Broadcom engineering is aware of this issue and is working on a fix for a future release.

To verify if the notified SNMP trap is a false positive, follow the steps below:

  • Check for snmpd restart at the time of the trap

Verify if snmpd stopped or started around the time the trap was detected.

    1. Log in to the ESXi host as the root user via SSH.
    2. Review /var/run/log/syslog.log and check if the following messages were recorded within 1-2 minutes prior to the trap detection:
      snmpd: SNMP Research EMANATE/Lite Agent Version ##.#.#.#
      snmpd: Copyright 1989-2011 SNMP Research, Inc.
      LoadV3Users: loaded 1 users from config file
      LoadV3Targets: loaded 1 notification targets
      send_env_notifications: sent [x] of ### SEL entries as notifications, 0 already sent
      Note: The value [x] will be a non-zero number.
  • Verify the timestamp of the notified SEL entry

If an snmpd restart is confirmed, verify that the timestamp of the notified SEL entry points to a past date/time.

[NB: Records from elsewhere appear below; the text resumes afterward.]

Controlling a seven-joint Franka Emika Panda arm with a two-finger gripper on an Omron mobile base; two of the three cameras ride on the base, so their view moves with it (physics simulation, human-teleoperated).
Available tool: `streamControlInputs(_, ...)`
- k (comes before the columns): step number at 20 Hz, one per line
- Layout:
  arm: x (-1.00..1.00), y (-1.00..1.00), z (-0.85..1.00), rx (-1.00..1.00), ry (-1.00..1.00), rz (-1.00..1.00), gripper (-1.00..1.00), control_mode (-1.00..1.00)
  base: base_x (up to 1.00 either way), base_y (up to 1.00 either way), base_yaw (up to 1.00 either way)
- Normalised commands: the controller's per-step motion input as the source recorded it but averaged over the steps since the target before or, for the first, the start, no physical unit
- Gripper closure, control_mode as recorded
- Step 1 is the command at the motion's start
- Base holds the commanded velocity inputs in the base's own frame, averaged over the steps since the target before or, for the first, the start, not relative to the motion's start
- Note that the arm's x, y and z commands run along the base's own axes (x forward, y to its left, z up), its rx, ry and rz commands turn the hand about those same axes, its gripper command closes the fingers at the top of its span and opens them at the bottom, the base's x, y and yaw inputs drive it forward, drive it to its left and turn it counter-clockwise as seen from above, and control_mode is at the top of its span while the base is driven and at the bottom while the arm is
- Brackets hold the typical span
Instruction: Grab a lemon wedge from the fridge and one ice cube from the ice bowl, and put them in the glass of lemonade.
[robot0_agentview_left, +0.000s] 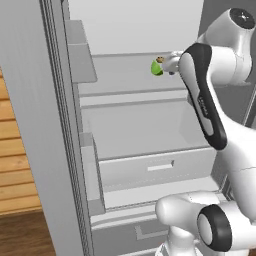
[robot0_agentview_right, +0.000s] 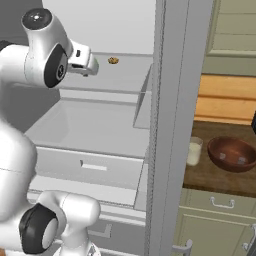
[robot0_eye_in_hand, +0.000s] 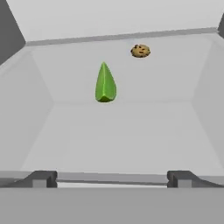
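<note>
I see the lemon wedge (robot0_eye_in_hand: 105, 83) lying on the fridge shelf (robot0_eye_in_hand: 122, 127), a bright green wedge with its pointed end toward the back wall, a little left of centre in my hand view. In the left base view the same green piece (robot0_agentview_left: 156, 68) shows just left of the wrist, on the upper shelf. Behind it and to the right, close to the back wall, sits a small round brown cookie (robot0_eye_in_hand: 140, 51), apart from the wedge; I can pick it up in the right base view too (robot0_agentview_right: 113, 60).

My end effector (robot0_eye_in_hand: 112, 177) is spread wide, with its two dark fingertips (robot0_eye_in_hand: 41, 178) far apart at the bottom of the hand view, and it has hold of nothing. The wedge lies ahead of the fingertips, with bare shelf between it and them.

The fridge (robot0_agentview_left: 55, 130) stands open, its grey door edge in the foreground of both base views, with door bins, a lower shelf and a pale drawer (robot0_agentview_left: 155, 167) below the shelf I am working at. The arm reaches into the upper compartment.

Past the right door edge in the right base view, the glass of lemonade (robot0_agentview_right: 194, 151) stands on the dark wooden bench (robot0_agentview_right: 220, 180), and the ice bowl (robot0_agentview_right: 232, 154) sits just beside it to the right, with pale cubes inside.
</note>
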Motion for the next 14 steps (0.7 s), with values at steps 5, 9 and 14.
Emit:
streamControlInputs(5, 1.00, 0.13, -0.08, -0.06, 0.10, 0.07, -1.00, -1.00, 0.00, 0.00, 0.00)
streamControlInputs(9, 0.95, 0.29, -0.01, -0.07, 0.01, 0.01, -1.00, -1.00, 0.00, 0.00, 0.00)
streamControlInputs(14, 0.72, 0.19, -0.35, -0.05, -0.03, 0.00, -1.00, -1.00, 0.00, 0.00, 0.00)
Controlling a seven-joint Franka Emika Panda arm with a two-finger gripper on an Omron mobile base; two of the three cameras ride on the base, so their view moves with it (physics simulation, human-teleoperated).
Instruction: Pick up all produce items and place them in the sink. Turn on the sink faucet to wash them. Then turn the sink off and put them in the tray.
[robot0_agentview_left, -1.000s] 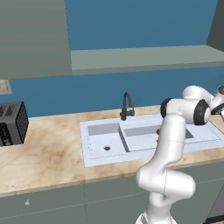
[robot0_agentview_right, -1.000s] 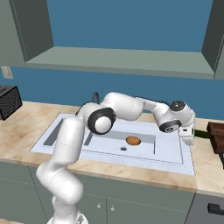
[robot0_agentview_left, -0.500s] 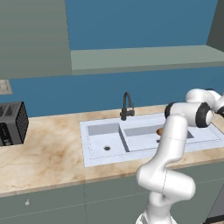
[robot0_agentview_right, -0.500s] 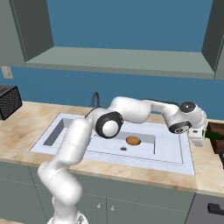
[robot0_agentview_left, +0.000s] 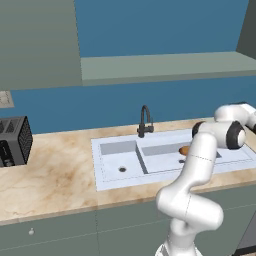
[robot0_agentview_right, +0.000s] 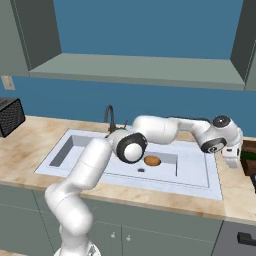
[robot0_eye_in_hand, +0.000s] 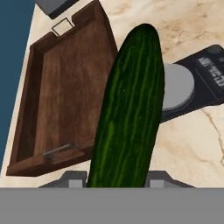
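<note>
in the hand view a long, slim cucumber (robot0_eye_in_hand: 129, 109) runs up the middle of the frame, dark green with paler lengthwise streaks and a rounded tip near the top. its lower end sits between the two grey finger bases of the gripper (robot0_eye_in_hand: 117, 177) at the bottom edge, jaws narrowed around it. behind it, at the left, lies the tray (robot0_eye_in_hand: 57, 100), a flat rectangle of dark brown wood grain with a low rim and a thin metal handle on its near end. at the right a black kitchen scale (robot0_eye_in_hand: 192, 83) with a round grey plate rests on the beige veined marble counter (robot0_eye_in_hand: 192, 144).

in the right base view the white arm reaches to the right edge of the frame, past the rim of the pale grey-white double-basin sink (robot0_agentview_right: 210, 170). a small roundish brown potato (robot0_agentview_right: 152, 160) lies in the larger basin, beside a dark round drain. the thin black gooseneck faucet (robot0_agentview_right: 108, 116) stands at the sink's back edge.

in the left base view the boxy black toaster (robot0_agentview_left: 14, 141) sits at the left edge on the marble.
</note>
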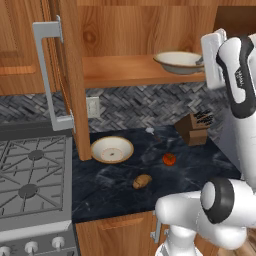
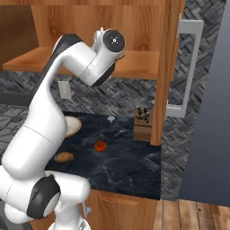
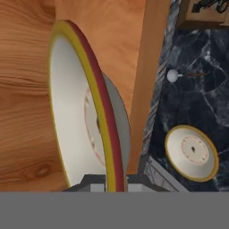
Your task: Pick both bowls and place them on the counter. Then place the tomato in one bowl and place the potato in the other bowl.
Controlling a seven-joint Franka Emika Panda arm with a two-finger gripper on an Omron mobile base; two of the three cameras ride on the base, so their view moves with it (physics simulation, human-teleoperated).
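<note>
One bowl (image 1: pixel 177 61) is on the light wooden shelf up at the right, and my gripper (image 1: pixel 202 61) is shut on its right rim. In the hand view that bowl (image 3: pixel 74 116) stands edge-on, its rim running down between my fingertips (image 3: pixel 117 182). I cannot tell whether it rests on the shelf or hangs just above it. The other bowl (image 1: pixel 112 149) (image 3: pixel 191 153) sits upright on the dark counter (image 1: pixel 115 187) next to the stove. The tomato (image 1: pixel 169 159) (image 2: pixel 100 145) lies mid-counter. Nearer the front edge lies the potato (image 1: pixel 142 181) (image 2: pixel 64 157).
A wooden knife block (image 1: pixel 194 128) stands at the back right of the counter, with a small white-headed utensil (image 1: pixel 150 131) beside it. The gas stove (image 1: pixel 30 175) lies to the left. An open cabinet door with a grey handle (image 1: pixel 47 75) hangs above the stove edge.
</note>
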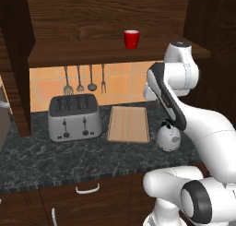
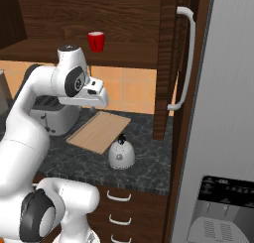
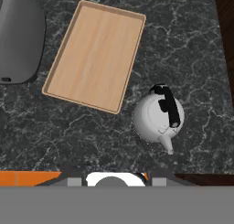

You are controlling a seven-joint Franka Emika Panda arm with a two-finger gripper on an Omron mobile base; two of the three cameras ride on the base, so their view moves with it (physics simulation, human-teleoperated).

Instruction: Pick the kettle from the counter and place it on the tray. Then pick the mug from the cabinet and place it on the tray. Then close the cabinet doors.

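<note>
Nearest the robot's base, the counter (image 1: pixel 69 163) presents a thick front edge and a dark, white-veined marbled top. On it stands the kettle (image 3: pixel 158 115), a squat, rounded, silver-grey metal body with a black arched handle and lid knob; it rests upright, just beside the near right corner of the tray (image 3: pixel 96 54) but apart from it. In the hand view the kettle lies below the camera and slightly right of centre, its handle running roughly along the line from spout to rear, the spout towards the bottom of that view. The claw is raised well above the counter, looking down; its fingertips are barely visible at the lower edge, so whether it is released or clenched cannot be told, and nothing is seen between them. The coming move is judged to be a descent, shifted slightly towards the kettle, with the jaws set across the handle.

The tray is a flat, light tan wooden rectangle with a low rim, bare. Left of it stands a boxy silver toaster (image 1: pixel 74 116). Farthest and highest, the red mug (image 1: pixel 131 38) sits on the shelf of the open dark wood cabinet (image 1: pixel 110 17).
</note>
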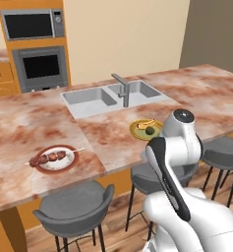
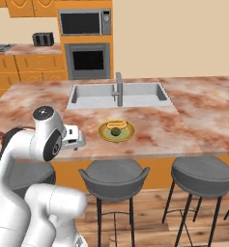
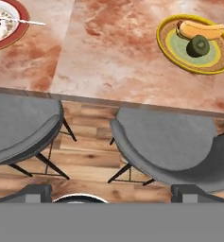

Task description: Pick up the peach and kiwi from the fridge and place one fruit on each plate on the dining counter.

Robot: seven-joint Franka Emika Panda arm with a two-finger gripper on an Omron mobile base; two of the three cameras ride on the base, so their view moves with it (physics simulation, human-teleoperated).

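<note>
Two plates sit on the pink marbled surface [image 1: 19,133]. Yellow plate [image 3: 197,45] near the front edge, in front of the sink [image 1: 113,96], holds the kiwi [image 3: 198,46], dark olive and roughly centred, touching or just beside a pale orange-yellow food piece [image 3: 201,30] on the far side of the plate. Red-rimmed plate [image 1: 56,158] lies well apart to the left, carrying a meat skewer [image 1: 51,157] whose stick pokes past the rim. No peach on either plate.

Hand [image 3: 111,193] released, fingers spread wide, nothing between them; it hangs off the surface's front edge, above the grey stools [image 3: 168,142] and wood floor [image 3: 92,163], looking down. One fingertip [image 3: 35,193] sits over the left stool, the other over the right stool. Arm is folded back near the base, elbow raised beside the yellow plate in the left base view.

Faucet [image 2: 118,89] stands upright at the sink's middle. Oven [image 2: 88,60] and microwave [image 2: 84,22] are stacked in the orange wall cabinet behind, with a toaster [image 2: 43,39] on the wall counter.
</note>
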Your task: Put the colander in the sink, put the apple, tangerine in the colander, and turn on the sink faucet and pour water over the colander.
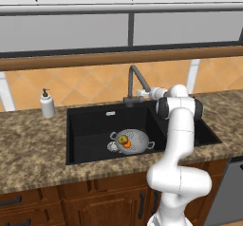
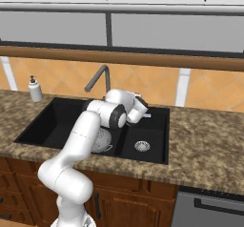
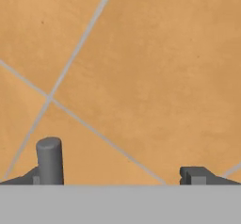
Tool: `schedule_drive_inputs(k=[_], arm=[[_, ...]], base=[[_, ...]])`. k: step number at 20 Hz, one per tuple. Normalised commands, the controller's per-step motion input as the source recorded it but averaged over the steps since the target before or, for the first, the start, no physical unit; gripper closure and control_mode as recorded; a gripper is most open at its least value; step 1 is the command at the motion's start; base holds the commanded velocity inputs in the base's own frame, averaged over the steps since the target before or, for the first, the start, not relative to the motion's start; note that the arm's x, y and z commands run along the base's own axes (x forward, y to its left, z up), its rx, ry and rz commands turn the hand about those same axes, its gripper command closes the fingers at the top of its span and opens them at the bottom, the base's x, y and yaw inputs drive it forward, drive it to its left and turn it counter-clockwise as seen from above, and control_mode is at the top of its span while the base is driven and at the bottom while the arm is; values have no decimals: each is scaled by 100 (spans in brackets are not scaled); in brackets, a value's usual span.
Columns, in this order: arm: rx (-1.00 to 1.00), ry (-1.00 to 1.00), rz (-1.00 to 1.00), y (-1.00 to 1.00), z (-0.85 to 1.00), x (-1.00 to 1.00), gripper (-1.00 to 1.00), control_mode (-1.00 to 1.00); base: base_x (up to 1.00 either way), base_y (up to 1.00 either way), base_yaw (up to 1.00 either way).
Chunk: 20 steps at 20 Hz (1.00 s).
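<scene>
Colander (image 1: pixel 135 141) with two fruits inside

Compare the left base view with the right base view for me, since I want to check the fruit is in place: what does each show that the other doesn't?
Left base view: the apple and the tangerine lying together inside the colander, whose bowl faces the camera.
Right base view: the silver drain of the smaller basin; here the arm covers most of the colander and the fruit inside.
Both: the black sink, the sink faucet with no stream running, the soap bottle and the tiled wall.
</scene>
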Motion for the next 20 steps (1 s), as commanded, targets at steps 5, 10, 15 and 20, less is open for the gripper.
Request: schedule_drive_inputs(k=[5,10,15,20], arm=[[1,-5,0,-100,0,-1,-100,-100],[0,-4,0,-95,0,-2,-100,-100],[0,-2,0,-84,-1,0,-100,-100],[0,-2,0,-93,0,-1,-100,-100]], base=[[0,0,0],[0,0,0],[0,0,0],[0,0,0]])
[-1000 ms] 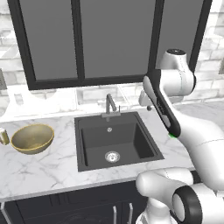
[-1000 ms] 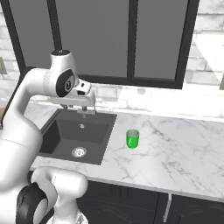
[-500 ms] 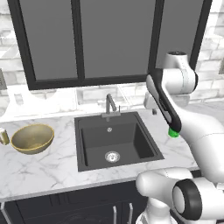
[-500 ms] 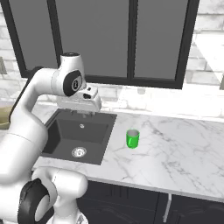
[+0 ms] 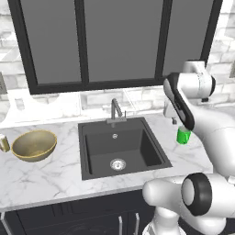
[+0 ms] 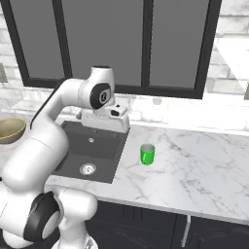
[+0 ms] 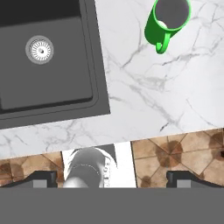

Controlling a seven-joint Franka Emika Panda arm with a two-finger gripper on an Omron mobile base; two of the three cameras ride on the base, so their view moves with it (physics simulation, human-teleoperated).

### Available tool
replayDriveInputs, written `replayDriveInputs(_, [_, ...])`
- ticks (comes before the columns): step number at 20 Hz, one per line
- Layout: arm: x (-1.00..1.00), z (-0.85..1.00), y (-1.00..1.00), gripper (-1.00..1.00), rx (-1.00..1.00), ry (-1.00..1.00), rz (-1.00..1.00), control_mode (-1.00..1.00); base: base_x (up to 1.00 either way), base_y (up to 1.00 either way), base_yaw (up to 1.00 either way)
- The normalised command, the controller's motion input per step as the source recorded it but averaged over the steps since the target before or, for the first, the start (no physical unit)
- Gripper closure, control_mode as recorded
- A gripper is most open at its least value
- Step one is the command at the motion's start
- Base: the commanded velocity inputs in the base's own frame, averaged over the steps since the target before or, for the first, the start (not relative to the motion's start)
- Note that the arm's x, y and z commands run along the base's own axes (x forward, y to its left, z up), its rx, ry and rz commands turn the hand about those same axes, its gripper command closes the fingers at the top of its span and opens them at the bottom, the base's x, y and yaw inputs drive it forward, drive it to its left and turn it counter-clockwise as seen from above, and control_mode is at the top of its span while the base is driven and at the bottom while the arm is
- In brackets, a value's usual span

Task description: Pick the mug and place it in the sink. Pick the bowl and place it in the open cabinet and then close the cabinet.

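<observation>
Hovering: my gripper [image 7: 112, 177] hangs over the counter [image 6: 194, 160] edge, looking straight down; nothing sits between its tips.
Claw: jaws wide apart, the two dark fingertips [image 7: 41, 178] far from each other at the bottom of the hand view, holding nothing.
Mug: I see the mug [image 6: 147, 154] upright on the marble, right of the sink [image 5: 121, 147], apart from its rim. In the hand view the mug [image 7: 168, 19] is at the top right, well away from my fingertips.
Mug axis: it stands vertical, mouth up; I look right down into its pale inside.
Mug handle: in the hand view the loop sticks out toward the bottom of the picture, slightly left, that is toward the counter's front edge.
Sink: black basin [image 7: 48, 57] with its round steel drain [image 7: 40, 49]; in the left base view the grey faucet [image 5: 116, 112] rises at its back rim.
Bowl: the bowl [image 5: 34, 145] sits upright on the counter left of the sink, well apart from the mug. A small brass cylinder [image 5: 3, 142] stands just beside it on its left.
Arm: in the right base view my hand [image 6: 108, 118] is above the sink's right rear corner, left of the mug.
Behind: grey-paned cabinets [image 5: 119, 41] hang above the counter.
</observation>
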Motion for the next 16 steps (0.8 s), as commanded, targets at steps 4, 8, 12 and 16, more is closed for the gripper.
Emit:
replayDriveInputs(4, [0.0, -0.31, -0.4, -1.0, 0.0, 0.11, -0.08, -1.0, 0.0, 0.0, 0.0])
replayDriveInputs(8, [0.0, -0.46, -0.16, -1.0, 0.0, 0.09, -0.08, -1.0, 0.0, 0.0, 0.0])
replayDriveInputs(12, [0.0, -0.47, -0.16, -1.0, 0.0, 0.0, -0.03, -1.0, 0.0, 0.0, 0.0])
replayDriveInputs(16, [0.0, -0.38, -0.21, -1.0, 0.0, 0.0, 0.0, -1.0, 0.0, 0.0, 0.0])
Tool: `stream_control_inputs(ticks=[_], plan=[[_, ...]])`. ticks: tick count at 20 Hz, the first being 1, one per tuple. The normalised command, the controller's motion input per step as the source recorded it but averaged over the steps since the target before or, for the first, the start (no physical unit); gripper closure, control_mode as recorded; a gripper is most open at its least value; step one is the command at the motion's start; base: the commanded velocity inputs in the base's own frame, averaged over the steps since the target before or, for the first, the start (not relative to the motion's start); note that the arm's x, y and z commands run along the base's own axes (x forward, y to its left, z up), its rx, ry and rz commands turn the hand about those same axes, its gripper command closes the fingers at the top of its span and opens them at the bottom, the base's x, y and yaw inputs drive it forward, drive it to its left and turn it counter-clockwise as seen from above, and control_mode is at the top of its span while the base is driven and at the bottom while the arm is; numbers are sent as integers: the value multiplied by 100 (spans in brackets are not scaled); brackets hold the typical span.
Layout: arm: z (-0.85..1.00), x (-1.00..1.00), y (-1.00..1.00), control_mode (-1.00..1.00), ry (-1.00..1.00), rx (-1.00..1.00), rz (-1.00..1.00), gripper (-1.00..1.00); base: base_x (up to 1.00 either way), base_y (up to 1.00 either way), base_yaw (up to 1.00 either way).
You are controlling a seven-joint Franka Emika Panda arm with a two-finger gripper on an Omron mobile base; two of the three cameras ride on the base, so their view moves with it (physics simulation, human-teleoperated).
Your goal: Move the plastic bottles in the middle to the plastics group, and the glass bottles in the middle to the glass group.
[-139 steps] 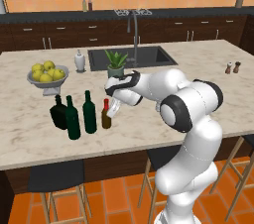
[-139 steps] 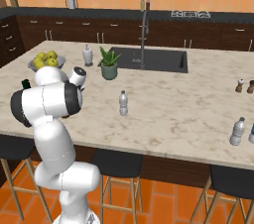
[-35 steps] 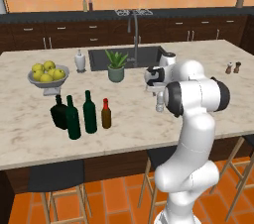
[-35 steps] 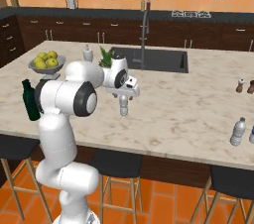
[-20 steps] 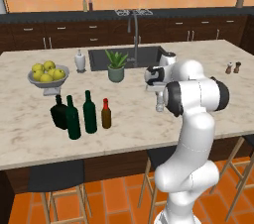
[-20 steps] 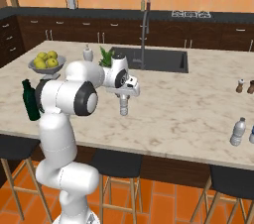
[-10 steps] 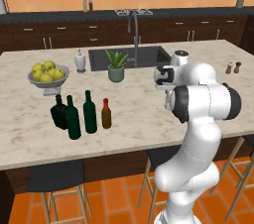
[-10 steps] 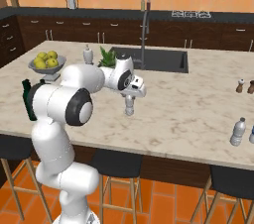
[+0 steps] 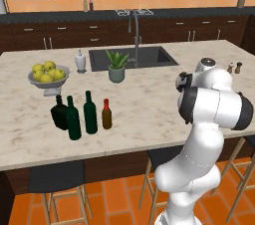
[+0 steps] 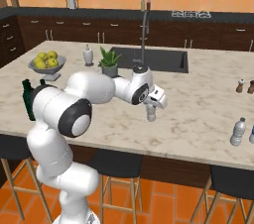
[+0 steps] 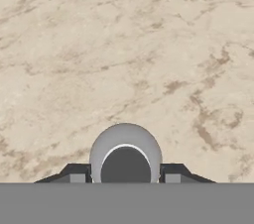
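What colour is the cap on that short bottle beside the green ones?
Red, on the short brown bottle; the left base view shows it best.

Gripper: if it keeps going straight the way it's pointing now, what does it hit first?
The small water bottle. In the hand view its cap sits between the fingertips, the gripper pointing down over it. Below is only the marble counter. Whether the fingers already touch the bottle is unclear.
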Motion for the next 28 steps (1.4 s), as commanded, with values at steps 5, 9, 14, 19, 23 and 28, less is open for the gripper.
stream_control_inputs(ticks=[5,9,14,19,23,28], plan=[[33,21,-72,-100,22,0,-19,100,0,0,0],[-2,15,-78,-100,17,1,-20,100,0,0,0],[-13,0,-72,-100,1,7,-4,100,0,0,0],[-7,-12,-52,-100,-6,3,0,100,0,0,0],[0,-5,-56,-100,-3,0,-1,100,0,0,0],[-14,-27,-62,-100,-4,0,-4,100,0,0,0]])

    1. Identify the following string within the received SNMP notification: 6876.4.20.3.1.4.
    2. This string is followed by information in the format of [Record ID]:[Message]. Use this to identify the Record ID and Message of the SEL entry associated with the trap.
    3. Connect to the ESXi host via SSH and run the following command to list the recorded SEL entries: 
      localcli hardware ipmi sel list -p -i -n all
    4. Locate the SEL entry in the list that matches the Record ID and Message identified in step 2, and check its timestamp.
    5. If the timestamp of the SEL entry notified by SNMP points to a past date and time (prior to the current event), the SNMP trap can be confirmed as a false positive caused by this issue.